I feel a lot of resentment. They don’t treat me like a sister. I hate that I’m the only one who really takes care of our dad and that I’m left out of other family events.

I had nothing to do with our father divorcing their mother and then marrying mine, but I feel like they blame me somehow. I would like to just let it go, even though I feel like I’ve been punched in the stomach.

Amy says: If your half-brothers are substantially older than you and were raised in one household as a unit (for instance, if they lived with their mother vs. being raised along with you), then this would definitely have an impact on how they view the sibling relationship with you.

Your gender also makes a difference — especially when it comes to caretaking. Obviously there are exceptions, but parental caretaking duties tend to fall to women. In leaving you to take care of your father, they are treating you like a sister.

Nothing will change without your at least trying to communicate about it. Don’t pretend this doesn’t bother you. Your father can also have an impact. He should model inclusive treatment, fairness and gratitude — and expect his sons to do the same.

Leave abusive marriage

Dear Amy: I have been married for more than 40 years to a man who has been physically and verbally abusive. Recently I reconnected with a man I have known for 50 years.

He is no longer married, and we have talked almost every day for months. It is as if we have never been apart.

We have talked about my leaving my husband and the two of us marrying. He has said he will take care of me. He says that what’s his will be mine and he makes me feel great.

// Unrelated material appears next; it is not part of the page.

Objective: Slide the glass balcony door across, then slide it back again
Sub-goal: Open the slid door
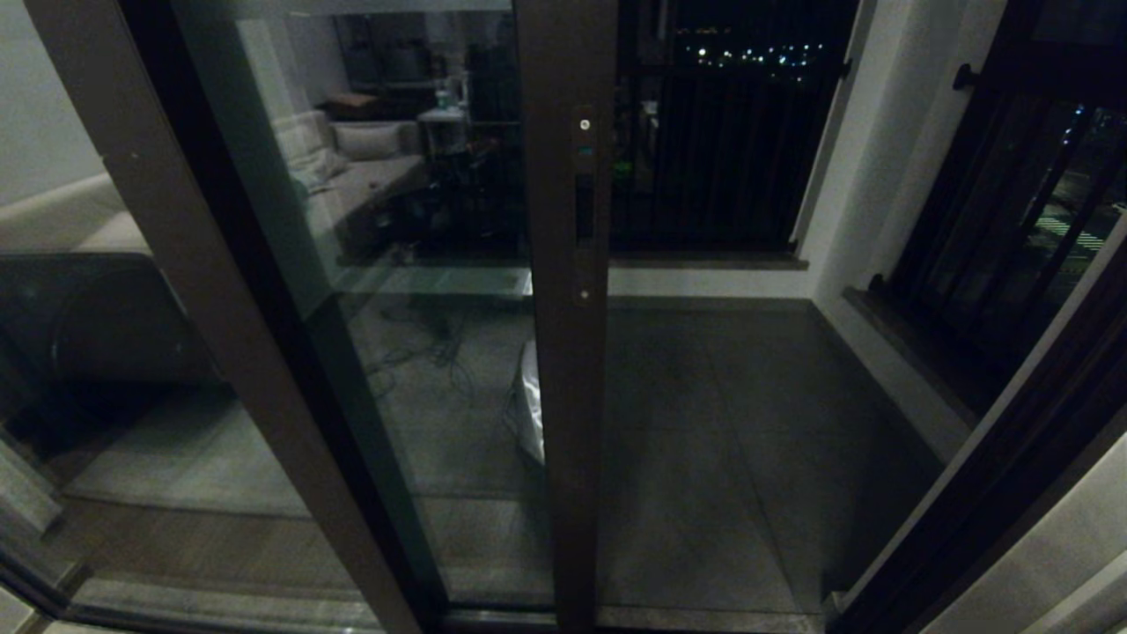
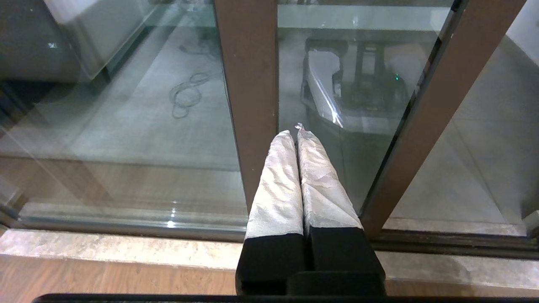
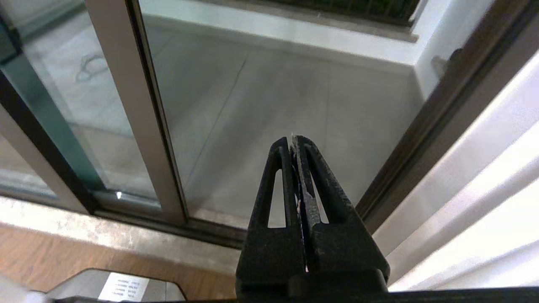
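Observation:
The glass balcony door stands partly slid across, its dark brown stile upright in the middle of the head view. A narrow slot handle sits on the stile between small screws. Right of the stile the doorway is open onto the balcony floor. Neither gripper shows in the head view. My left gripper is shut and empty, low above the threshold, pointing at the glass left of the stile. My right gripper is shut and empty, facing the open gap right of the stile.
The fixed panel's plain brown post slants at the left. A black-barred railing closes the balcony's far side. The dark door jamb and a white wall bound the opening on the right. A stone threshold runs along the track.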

My husband is constantly telling me I’m stupid and he is tired of me. I am torn as to what to do.

Amy says: You should leave your abusive marriage, but not in order to jump into a relationship with someone else. You should leave the marriage so you can be free of it. Do your best to set up an independent life — and not enter into yet another marriage where you are dependent and have so little control. Give yourself time to get to know this other man outside of the pressure exerted by your current situation.

Keep long-ago gift

Dear Amy: A reader was wondering how to go about returning a hand-knit sweater to his long-ago ex-girlfriend.

You should have counseled him to have basic manners. He received a meaningful gift from someone. Returning it is simply a way of repudiating the spirit in which it was given, and insisting that the person return to that time period, and try to disclaim any value that it had.

It doesn’t sound like a sincere act on his part, and I think it’s in poor taste.

Amy says: This effort was obviously manipulative. You make a great point. Thank you.